Reader Emily Conover wins symmetry’s latest contest with her fairy-tale description of neutrino oscillation.

Illustration of Cinderella and her pumpkin: diagonally split orange and blue background
Illustration by Sandbox Studio, Chicago

Last month we at symmetry challenged readers to send us their best metaphors to describe the strange behavior of subatomic particles called neutrinos.

The nearly massless particles come in three types, or flavors. But neutrinos refuse to settle on just one option; they oscillate among all three.

University of Chicago student Emily Conover submitted the winning contest entry, a text that explained neutrino oscillation in the manner of the Brothers Grimm:
 

Imagine Cinderella riding in her carriage to meet the prince at the ball. As she gets closer to the ball, the probability that her carriage will morph into a pumpkin increases. She started out in a vehicle that was definitively a carriage, but there’s a chance that it will suddenly become something entirely different! It turns out that this doesn’t just happen in fairy tales.

If Cinderella tried to hitch a ride on a neutrino, she’d have the same problem. Imagine that Cinderella jumped on the back of an electron neutrino.
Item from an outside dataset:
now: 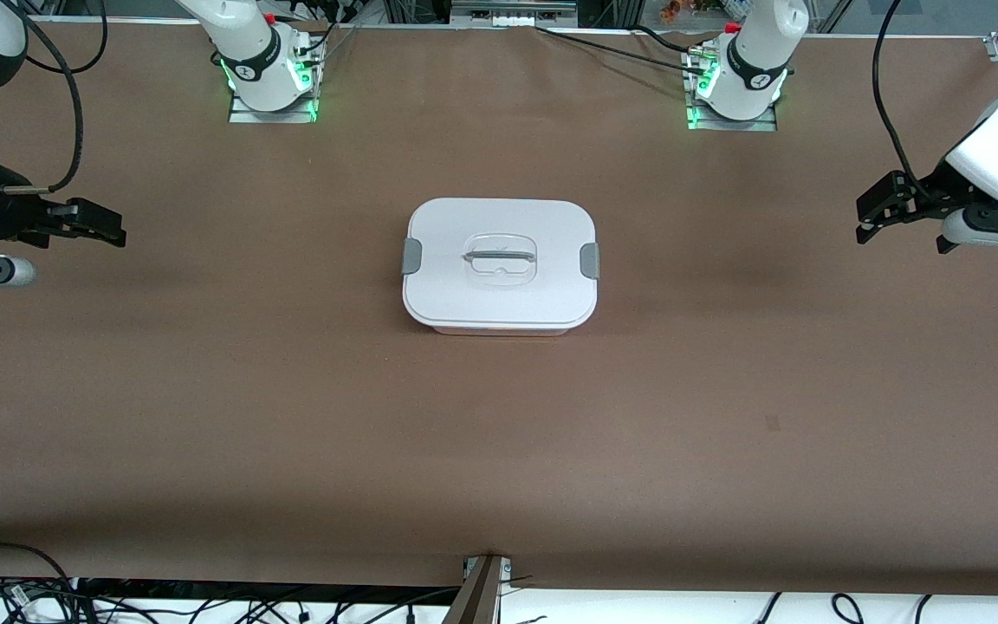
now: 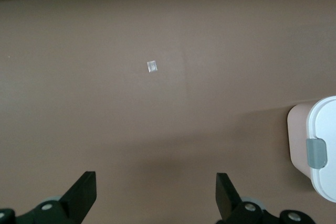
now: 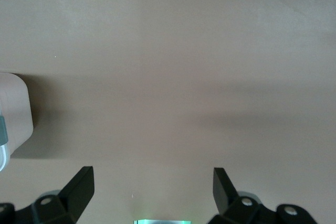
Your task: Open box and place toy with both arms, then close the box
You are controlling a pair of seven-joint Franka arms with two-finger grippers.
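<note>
The box [image 1: 500, 264] sits in the middle of the table, shut, with its white lid [image 1: 499, 295] on, grey clips at both ends and a clear handle [image 1: 499, 256]. The toy is out of view. My left gripper [image 1: 870, 218] hangs open and empty over the left arm's end of the table, well apart from the box. My right gripper [image 1: 109, 227] hangs open and empty over the right arm's end. The left wrist view shows its open gripper [image 2: 156, 182] and the box's end [image 2: 315, 145]. The right wrist view shows its open gripper [image 3: 152, 177] and the box's corner [image 3: 14, 114].
The brown table [image 1: 291, 416] spreads wide around the box. A small pale scrap [image 2: 152, 66] lies on the table in the left wrist view. Cables run along the table's edge nearest the front camera [image 1: 204, 602].
</note>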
When she gets to the ball she may discover she arrived on a muon neutrino. What a social faux-pas!

An added complication is that, due to the probabilistic nature of quantum mechanics, the neutrino is actually multiple flavors at once. Yes, this means that a neutrino can be two different things at the same time! Only when the neutrino interacts is it finally determined which flavor the neutrino is. So, imagine this: Cinderella is inside the carriage, so she can’t tell if it’s a pumpkin or not. Until the prince pops his head out to look for her, Cinderella’s carriage is simultaneously pumpkin and not-pumpkin!
 

It’s too bad; it seems Cinderella might have had a handle on neutrino oscillation, and yet all people know her for are her shoes.

Honorable mentions

Three more readers earned a symmetry honorable mention for their entries:

  • David Boehnlein, who started his great contribution with the line, “Imagine a pitcher hurling a baseball from the mound and the batter seeing a golf ball cross the plate;”
  • Bruce Howard, who took the initiative to make an “explain it in 60 seconds” style video comparing neutrinos to shape-shifting billiard balls;
  • Alvaro De Rújula, who used “the cow oscillation paradigm” to describe the manner in which neutrinos change flavors.

This last one merits further explanation.

In De Rújula’s metaphor, two identical Swiss passenger trains, traveling side-by-side, offer through their aligned windows a view of cows in the Swiss countryside. However, one train, holding a larger number of passengers, starts to drag, causing it to fall behind. As the faster train passes the slower one, the windows of the two trains come in and out of alignment. When the windows align, an observer sees the cows; when they do not align, the cows are out of sight.

The cows are always there. But whether or not the observer can see them depends on the point on the journey at which the observer takes a look. In the same way, a neutrino always has the potential to be any of the three flavors; the flavor it takes on depends on the point at which it is observed.

We wanted to give De Rújula the “thinking most like a physicist” prize, but it turns out that wouldn’t be fair; he is a physicist.

Thanks to everyone who entered the contest, and a special mention for Kyle Simpson, who pointed out an excellent related video on the Veritasium YouTube channel.